Awesome
Enhancing Your Trained DETRs with Box Refinement
Yiqun Chen, Qiang Chen, Peize Sun, Shoufa Chen, Jingdong Wang, Jian Cheng
We present a conceptually simple, efficient, and general framework for localization problems in DETR-like models. We add plugins to well-trained models instead of inefficiently designing new models and training them from scratch. The method, called RefineBox, refines the outputs of DETR-like detectors by lightweight refinement networks. RefineBox is easy to implement and train as it only leverages the features and predicted boxes from the well-trained detection models. Our method is also efficient as we freeze the trained detectors during training. In addition, we can easily generalize RefineBox to various trained detection models without any modification. We conduct experiments on COCO and LVIS $1.0$. Experimental results indicate the effectiveness of our RefineBox for DETR and its representative variants.

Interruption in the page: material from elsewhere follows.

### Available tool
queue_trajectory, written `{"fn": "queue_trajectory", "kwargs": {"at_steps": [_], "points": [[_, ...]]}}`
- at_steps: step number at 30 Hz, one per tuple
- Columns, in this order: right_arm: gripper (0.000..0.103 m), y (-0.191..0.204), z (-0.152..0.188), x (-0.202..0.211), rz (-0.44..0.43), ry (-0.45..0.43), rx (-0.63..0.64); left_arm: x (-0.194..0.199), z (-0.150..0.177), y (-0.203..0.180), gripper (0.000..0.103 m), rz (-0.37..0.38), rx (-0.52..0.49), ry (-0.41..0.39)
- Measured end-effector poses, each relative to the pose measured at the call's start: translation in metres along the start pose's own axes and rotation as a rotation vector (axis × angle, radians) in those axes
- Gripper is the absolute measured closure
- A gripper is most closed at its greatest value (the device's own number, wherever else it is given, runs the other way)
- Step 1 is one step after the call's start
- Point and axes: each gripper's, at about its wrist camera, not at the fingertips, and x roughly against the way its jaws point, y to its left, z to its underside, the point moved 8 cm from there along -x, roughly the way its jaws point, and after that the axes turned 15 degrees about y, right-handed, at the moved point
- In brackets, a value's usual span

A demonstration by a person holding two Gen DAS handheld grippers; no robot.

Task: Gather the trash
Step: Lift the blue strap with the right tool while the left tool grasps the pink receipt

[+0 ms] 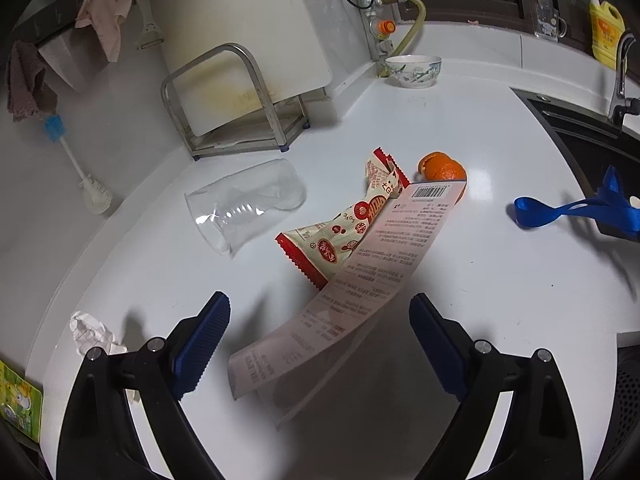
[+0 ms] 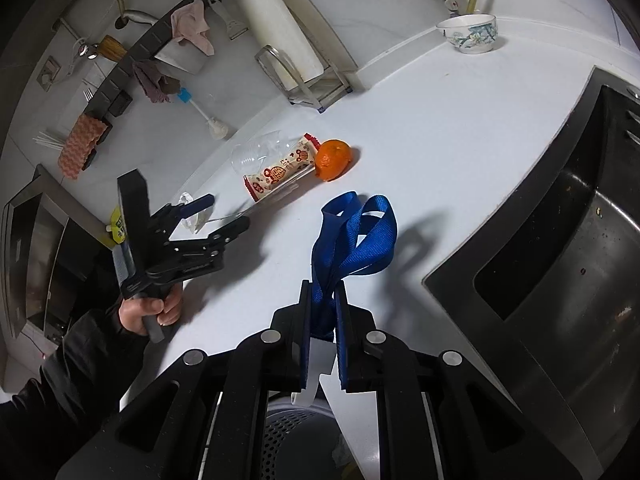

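Note:
On the white counter (image 1: 480, 300) lie a long paper receipt (image 1: 352, 280), a red-and-cream snack wrapper (image 1: 344, 224), an orange peel (image 1: 442, 168), a tipped clear plastic cup (image 1: 244, 204) and a crumpled white paper (image 1: 92, 332). My left gripper (image 1: 320, 344) is open, its jaws either side of the receipt's near end, not touching it. My right gripper (image 2: 323, 312) is shut on a blue ribbon strap (image 2: 356, 236), held above the counter's near edge. The left gripper (image 2: 224, 216) also shows in the right wrist view, with the wrapper (image 2: 280, 172) and peel (image 2: 332, 158).
A patterned bowl (image 1: 414, 70) stands at the back. A metal rack with a cutting board (image 1: 240, 92) stands back left. A dark sink (image 2: 560, 260) lies to the right. A perforated bin (image 2: 296, 436) sits below my right gripper. A bottle brush (image 1: 76, 164) leans at the left wall.

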Motion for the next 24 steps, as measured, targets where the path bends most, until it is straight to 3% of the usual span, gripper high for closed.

For example, the performance gains for DETR, Conditinal-DETR, DAB-DETR, and DN-DETR are 2.4 AP, 2.5 AP, 1.9 AP, and 1.6 AP, respectively. We hope our work will bring the attention of the detection community to the localization bottleneck of current DETR-like models and highlight the potential of the RefineBox framework. Code and models are publically available at https://github.com/YiqunChen1999/RefineBox.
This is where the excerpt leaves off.